Ermutiger, Vorläufer und Freund den ei-nen, blieb der Kritiker der \"real existierenden Demokratie\" den anderen immer ein \"unsicherer Kantonist\". Seine Veröffentlichung \"Schweiz ohne Armee? Ein Palaver,\" 1989 vor den Festlichkeiten zum 50. Jahrestag der Mobilmachung und der Volksbefragung über die Abschaffung der Armee erschienen, war ihnen noch einmal Beleg dafür. An den 700-Jahrfeierlichkeiten seines Landes 1991 nahm Frisch nicht teil und verwies zur Begründung seiner Verweigerung auf die Tatsache, dass er 43 Jahre lang vom Schweizer Staatsschutz observiert worden sei. Die letzten Jahre lebte Frisch, der an einem schmerzhaften Krebsleiden erkrankt war, zurückgezogen in Berzona im Tessin. Er nahm 1989/90 noch zustimmend an der Verfilmung seines Romans \"Homo faber\" durch Volker Schlöndorff teil (Kinostart 1991) und wertete als eine seiner letzten Arbeiten voller Zorn seine Staatsschutzakten aus.

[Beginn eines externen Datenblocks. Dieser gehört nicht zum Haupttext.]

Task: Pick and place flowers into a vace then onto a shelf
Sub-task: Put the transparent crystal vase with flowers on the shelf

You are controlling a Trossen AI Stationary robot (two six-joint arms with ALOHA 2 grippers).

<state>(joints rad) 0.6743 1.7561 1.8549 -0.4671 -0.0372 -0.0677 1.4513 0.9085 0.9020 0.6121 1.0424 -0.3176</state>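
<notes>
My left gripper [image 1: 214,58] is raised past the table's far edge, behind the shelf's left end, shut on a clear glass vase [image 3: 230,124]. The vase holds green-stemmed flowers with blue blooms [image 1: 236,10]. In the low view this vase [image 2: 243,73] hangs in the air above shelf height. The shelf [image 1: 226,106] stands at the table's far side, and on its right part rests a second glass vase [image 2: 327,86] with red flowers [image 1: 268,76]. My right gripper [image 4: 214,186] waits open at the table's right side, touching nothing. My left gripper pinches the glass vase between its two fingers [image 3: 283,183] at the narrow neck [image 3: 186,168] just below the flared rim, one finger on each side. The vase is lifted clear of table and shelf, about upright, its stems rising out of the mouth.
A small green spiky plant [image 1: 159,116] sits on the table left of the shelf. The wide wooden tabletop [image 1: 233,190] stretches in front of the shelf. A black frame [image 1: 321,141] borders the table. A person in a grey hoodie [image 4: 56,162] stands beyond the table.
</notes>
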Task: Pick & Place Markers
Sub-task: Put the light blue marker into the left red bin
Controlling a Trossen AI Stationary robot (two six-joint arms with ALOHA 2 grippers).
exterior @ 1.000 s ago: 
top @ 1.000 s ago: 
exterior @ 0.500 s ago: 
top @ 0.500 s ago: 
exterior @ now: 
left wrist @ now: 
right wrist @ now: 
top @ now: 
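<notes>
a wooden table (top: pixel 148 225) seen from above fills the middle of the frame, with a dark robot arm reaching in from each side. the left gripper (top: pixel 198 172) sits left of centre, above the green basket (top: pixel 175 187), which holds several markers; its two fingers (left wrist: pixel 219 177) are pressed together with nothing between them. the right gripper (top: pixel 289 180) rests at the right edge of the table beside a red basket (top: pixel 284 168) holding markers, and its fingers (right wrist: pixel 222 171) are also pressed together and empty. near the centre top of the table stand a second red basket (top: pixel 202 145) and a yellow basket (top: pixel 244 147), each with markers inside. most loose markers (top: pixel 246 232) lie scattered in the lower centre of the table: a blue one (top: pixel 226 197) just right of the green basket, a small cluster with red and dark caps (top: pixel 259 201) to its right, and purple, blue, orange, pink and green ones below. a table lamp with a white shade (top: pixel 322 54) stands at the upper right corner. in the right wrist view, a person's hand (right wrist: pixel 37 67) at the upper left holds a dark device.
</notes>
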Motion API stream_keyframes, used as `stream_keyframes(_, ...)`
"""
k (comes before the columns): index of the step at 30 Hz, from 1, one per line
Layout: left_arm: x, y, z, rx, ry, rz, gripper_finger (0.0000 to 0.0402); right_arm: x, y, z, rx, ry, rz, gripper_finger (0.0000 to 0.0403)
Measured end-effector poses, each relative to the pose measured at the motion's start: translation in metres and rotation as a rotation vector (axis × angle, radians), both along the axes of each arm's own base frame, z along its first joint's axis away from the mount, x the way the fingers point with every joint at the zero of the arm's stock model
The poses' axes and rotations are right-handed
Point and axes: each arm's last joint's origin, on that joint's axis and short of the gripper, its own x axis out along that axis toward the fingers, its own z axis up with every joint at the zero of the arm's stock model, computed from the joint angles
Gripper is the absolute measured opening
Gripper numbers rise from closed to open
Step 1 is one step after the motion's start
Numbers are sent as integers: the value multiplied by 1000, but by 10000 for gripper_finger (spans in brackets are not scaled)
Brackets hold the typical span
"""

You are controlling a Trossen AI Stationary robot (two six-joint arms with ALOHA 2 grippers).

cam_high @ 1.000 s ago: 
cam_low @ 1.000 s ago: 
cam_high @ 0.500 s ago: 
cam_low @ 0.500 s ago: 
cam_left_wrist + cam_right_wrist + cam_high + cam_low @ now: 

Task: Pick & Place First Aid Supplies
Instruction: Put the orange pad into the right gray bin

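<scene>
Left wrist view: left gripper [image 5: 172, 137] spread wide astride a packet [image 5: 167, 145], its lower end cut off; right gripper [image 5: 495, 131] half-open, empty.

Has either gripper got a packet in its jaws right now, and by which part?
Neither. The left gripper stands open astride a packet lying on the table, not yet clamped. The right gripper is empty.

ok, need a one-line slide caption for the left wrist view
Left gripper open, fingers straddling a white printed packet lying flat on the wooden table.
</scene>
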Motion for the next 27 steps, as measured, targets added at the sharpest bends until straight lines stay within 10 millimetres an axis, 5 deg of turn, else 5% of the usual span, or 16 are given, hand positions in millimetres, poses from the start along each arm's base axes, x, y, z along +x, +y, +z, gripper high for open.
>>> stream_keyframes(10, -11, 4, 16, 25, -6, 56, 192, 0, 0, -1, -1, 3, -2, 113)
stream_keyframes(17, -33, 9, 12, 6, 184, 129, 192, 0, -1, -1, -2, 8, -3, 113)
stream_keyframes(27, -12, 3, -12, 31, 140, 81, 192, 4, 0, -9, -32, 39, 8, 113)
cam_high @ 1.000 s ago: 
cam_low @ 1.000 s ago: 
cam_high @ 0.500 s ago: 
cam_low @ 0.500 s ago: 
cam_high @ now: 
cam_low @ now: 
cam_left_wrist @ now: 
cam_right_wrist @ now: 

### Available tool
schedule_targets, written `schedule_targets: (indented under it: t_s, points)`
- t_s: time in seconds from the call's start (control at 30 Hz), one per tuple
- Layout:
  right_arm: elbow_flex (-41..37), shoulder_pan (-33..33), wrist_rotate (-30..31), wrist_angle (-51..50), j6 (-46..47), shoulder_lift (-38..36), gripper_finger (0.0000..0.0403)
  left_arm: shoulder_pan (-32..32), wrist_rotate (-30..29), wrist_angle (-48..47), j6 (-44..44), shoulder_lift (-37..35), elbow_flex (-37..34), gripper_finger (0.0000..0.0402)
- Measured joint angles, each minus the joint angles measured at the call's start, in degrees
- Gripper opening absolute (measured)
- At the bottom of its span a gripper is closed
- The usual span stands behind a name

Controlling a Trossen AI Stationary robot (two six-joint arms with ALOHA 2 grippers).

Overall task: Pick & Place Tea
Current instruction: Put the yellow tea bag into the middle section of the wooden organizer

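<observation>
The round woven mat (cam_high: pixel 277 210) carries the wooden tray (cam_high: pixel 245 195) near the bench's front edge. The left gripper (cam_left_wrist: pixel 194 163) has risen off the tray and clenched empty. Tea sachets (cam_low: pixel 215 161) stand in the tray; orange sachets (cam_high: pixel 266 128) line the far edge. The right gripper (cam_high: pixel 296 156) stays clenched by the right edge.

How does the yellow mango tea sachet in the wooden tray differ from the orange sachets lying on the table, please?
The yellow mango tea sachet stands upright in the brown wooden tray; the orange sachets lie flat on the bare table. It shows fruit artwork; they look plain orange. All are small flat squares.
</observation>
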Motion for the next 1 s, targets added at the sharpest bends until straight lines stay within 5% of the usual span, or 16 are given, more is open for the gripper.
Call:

Im Winter 1990, nach dem Abschied von Berzona, hatten Frischs Kräfte nachgelassen. Der Tumor, an dem er erkrankt war, nahm rasch an Bedrohlichkeit zu, immer weniger klare Momente waren ihm zuletzt vergönnt. Was seine nahen Freunde und Angehörigen seit langem schmerzlich erwarteten, wusste auch Frisch nur zu genau: dass er seinen 80. Geburtstag am 15. Mai 1991 nicht mehr erleben würde. Frischs Werke wurden mit zahlreichen Preisen ausgezeichnet, u.
a. dem Georg- Büchner-Preis 1958, dem Literaturpreis der Stadt Jerusalem, dem Friedenspreis des Deutschen Buchhandels und dem Heine-Preis 1989. Ebenso wurden ihm mehrere Ehrendoktortitel verliehen. 1980 wurde die Max-Frisch-Stiftung in Zürich ins Leben gerufen. Am 4. April 1991 starb Frisch \"ruhig in seiner Wohnung\" in Zürich, wie sein Sohn Peter mitteilte.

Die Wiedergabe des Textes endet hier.